Over the past two months, Outside contributor David Ferry spoke to leading manufacturers to find out what was happening on the ground.
“It is absolutely crazy,” Vista Outdoors CEO Chris Metz told him. “We’ve never seen anything like this in our entire careers or lives.”
How does this affect you? Here are the three key takeaways from Ferry’s piece:
- The problems aren’t letting up anytime soon. If you need something, plan ahead and buy it early. While you can get some items on short notice, deliveries on items like bikes are often six months to a year out. Also, keep in mind that consumer buying habits are also changing. “The idea of seasonality has just gone out the window,” says Ben Johns, REI’s general merchandising manager for action sports. Consumers are buying whatever is in stock whenever they can, he says. This demand has ports backed up—and there aren’t enough dock workers to unload containers, or truckers to get the goods out across the country. Pent-up consumer demand continues to strain the system, and until something gives, we’ll be in a similar position.

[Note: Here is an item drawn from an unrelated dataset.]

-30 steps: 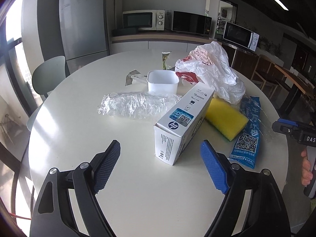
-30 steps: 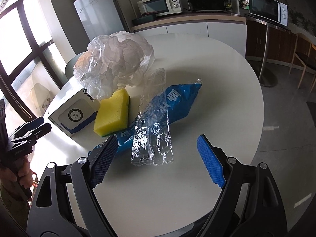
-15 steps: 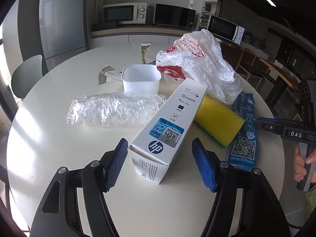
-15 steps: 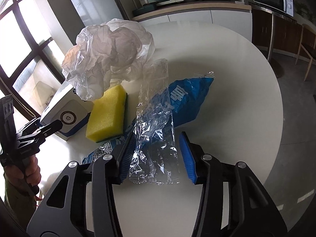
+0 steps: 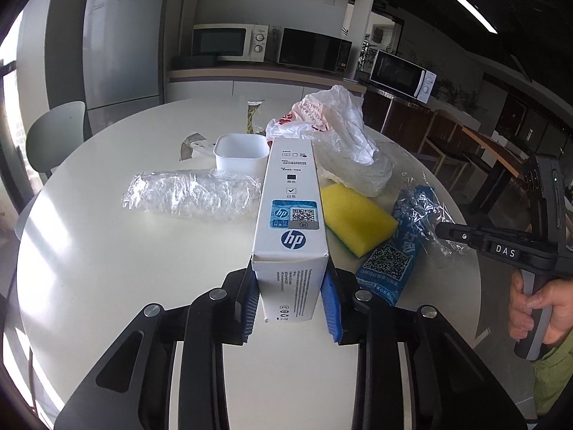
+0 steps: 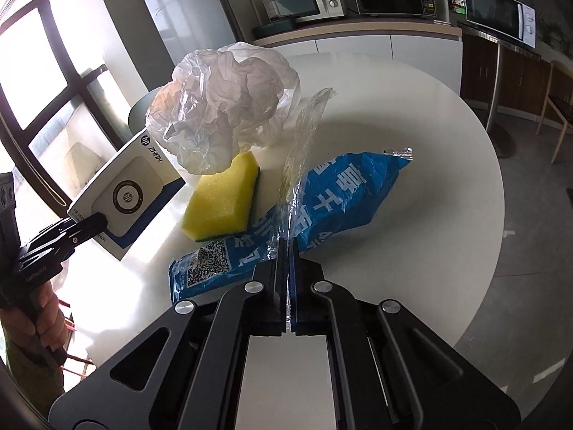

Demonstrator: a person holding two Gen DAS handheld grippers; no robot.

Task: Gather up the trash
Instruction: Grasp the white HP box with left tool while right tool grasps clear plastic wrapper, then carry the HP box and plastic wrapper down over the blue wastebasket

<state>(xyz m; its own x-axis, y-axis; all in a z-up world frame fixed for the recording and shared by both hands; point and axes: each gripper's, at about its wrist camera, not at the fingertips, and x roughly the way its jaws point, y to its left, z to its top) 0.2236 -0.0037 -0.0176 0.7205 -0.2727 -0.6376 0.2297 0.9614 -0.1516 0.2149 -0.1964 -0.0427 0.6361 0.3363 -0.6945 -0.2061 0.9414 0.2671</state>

- Even if a company manufactures its products in the U.S., it’s not totally invulnerable to distribution snarls. Salt Lake City–based DPS Skis sources materials for its skis from countries all across the globe. “Yes, we’re made in America, but we’re dependent on the world,” says Thomas Laakso, its vice president of product and operations. “The supply-chain crunch has exposed just how profoundly interconnected the manufacturing sector is,” Ferry wrote.
- Outdoor companies are doing their best to get you gear. Brands are getting scrappy in order to get their gear into consumers’ hands. The camping company MSR, based in Seattle, found new resin for some of its snowshoes, Vista is sharing shipping containers with other companies, and small ski makers are swapping materials. Keep your expectations in check and treat people kindly as you shop for gear.